WEDNESDAY 26 MAY 2004

MISS MELANIE JOHNSON MP AND DR STEPHEN LADYMAN MP

  Q380  Dr Naysmith: We are finding a lot more patients say they would prefer to die at home than die in a hospice or in a hospital.

  Miss Johnson: Yes. The point I am just making is that those patients were in the community for a long time in any case so they effectively were on their GPs' lists. They are their patients and they would have been actively involved with their care up to a point. It just would not necessarily have been the closing stages of their life and their actual death. We need to recognise the fact that it still is something which will not impact on GPs. It is not so common as something like asthma. We have to accept that if you are trying to get GPs trained on things there are other things which people may well think they see an awful lot more people with, various conditions and issues, than they do with people who are in need of palliative care. I am not saying that does not make it important. I think it makes it extraordinarily important because of the nature of that time in someone's life and because of the importance of that care, but what we have to recognise is that there may be other professionals with whom the skilling up is going to be a lot easier and the dialogue needs to take place with the royal colleges about doctors.

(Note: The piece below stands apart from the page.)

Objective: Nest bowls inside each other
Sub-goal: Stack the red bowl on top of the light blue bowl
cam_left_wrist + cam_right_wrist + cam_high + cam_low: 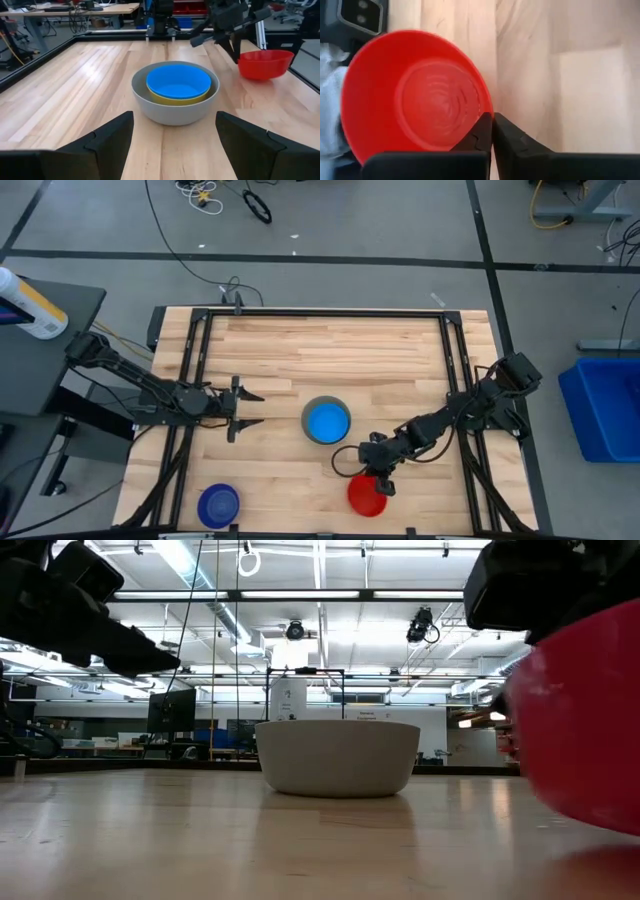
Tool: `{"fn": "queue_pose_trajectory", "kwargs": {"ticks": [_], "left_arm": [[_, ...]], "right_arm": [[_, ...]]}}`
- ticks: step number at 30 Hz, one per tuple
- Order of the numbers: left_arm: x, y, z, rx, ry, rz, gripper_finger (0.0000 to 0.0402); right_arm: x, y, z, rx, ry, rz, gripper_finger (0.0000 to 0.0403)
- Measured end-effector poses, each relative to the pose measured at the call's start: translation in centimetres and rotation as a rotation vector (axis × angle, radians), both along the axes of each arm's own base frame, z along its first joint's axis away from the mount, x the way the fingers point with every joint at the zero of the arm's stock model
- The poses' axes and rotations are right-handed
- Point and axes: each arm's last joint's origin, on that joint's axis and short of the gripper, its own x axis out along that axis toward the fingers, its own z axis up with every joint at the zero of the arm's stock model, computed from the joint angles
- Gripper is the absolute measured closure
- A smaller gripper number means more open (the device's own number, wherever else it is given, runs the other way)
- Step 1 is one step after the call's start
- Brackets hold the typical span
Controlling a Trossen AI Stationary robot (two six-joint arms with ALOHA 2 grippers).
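A: Right gripper: what are the fingers doing?
B: They are pinching together on the rim of the red bowl; the bowl is sitting on the table, its body lying just off to one side of the closed tips.

A: Left gripper?
B: Its fingers are standing wide apart, holding nothing. It is facing the grey bowl, which is lying a short way ahead of the tips, with the yellow bowl and light blue bowl nested inside.

A: Dark blue bowl?
B: It is sitting alone near the table's front edge, well apart from both grippers.
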Motion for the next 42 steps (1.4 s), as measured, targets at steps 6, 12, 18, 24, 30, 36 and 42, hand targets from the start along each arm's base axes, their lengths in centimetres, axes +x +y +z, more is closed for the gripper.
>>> {"fn": "queue_pose_trajectory", "kwargs": {"ticks": [6, 12, 18, 24, 30, 36, 42], "left_arm": [[0.0, 0.0, -0.1, 0.001, 0.006, -0.001, 0.0109], [0.0, 0.0, -0.1, 0.001, 0.006, -0.004, 0.0109], [0.0, 0.0, -0.1, -0.004, 0.006, -0.004, 0.0109], [0.0, 0.0, -0.1, -0.014, 0.006, -0.002, 0.0109], [0.0, 0.0, -0.1, -0.017, 0.008, -0.005, 0.0109], [0.0, 0.0, -0.1, -0.016, 0.01, -0.009, 0.0109], [0.0, 0.0, -0.1, -0.015, 0.009, -0.009, 0.0109]], "right_arm": [[0.2, 1.2, 0.6, -0.088, -0.18, 0.054, 0.0399], [1.3, 1.4, 1.7, -0.169, -0.386, 0.045, 0.0401], [3.7, -1.5, 3.1, -0.349, -0.471, -0.075, 0.0401], [6.2, -5.6, 4.8, -0.511, -0.494, -0.114, 0.0402], [7.2, -8.5, 6.5, -0.603, -0.458, -0.135, 0.0402], [6.5, -9.2, 10.0, -0.639, -0.533, -0.169, 0.0403], [5.8, -11.7, 10.8, -0.701, -0.474, -0.243, 0.0403]]}}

  Q381  Dr Naysmith: When we were in Scotland, we saw this young consultant in palliative care who saw it as part of her mission to go into acute hospitals with her palliative care teams and try to encourage them to feel less frightened of dealing with these kinds of situations. She very clearly told us that people were anxious to get help in doing it, once they saw a demonstration of how well it could be done and people were really very keen to get involved and much happier to do so. There really is a role for this kind of training and this kind of assistance if we could provide it, not necessarily through the colleges but if we can put a bit of pressure on and resources in to get people who know how to do it, to teach others in a sort of apprenticeship way, it would really make a big difference.

  Miss Johnson: Sometimes these things are more informal than the collaborative arrangements we have but a lot of the collaboratives that we have are based on just those sorts of ideas. I certainly think that we need to use people within the services to skill each other up in areas where their work interfaces.

  Q382  Dr Taylor: You have talked about the increases in consultants in palliative care that are planned. In the evidence, it has been pointed out to us that there are at least 100 posts in consultants in palliative medicine that cannot be filled at the moment. Is not the desperate fact that there are too few consultants around to do the training which brings one down to the absolutely crucial importance of the apprenticeship? I never had any formal training in this obviously because it was a bit of time ago, but working for consultants you very quickly worked out who was good at it and who was bad at it. With the junior doctor training as it is at the moment, getting harder and harder, there is less and less opportunity for skills to rub off onto the juniors who are working with the people who are good at this. Does this concern you? Can you see any way round this, because more and more generalists are going to have to do the bulk of palliative care but if they cannot be trained by specialists because there are not enough of them it has to rub off on them from people who are good at it. They are not getting the time for it to rub off.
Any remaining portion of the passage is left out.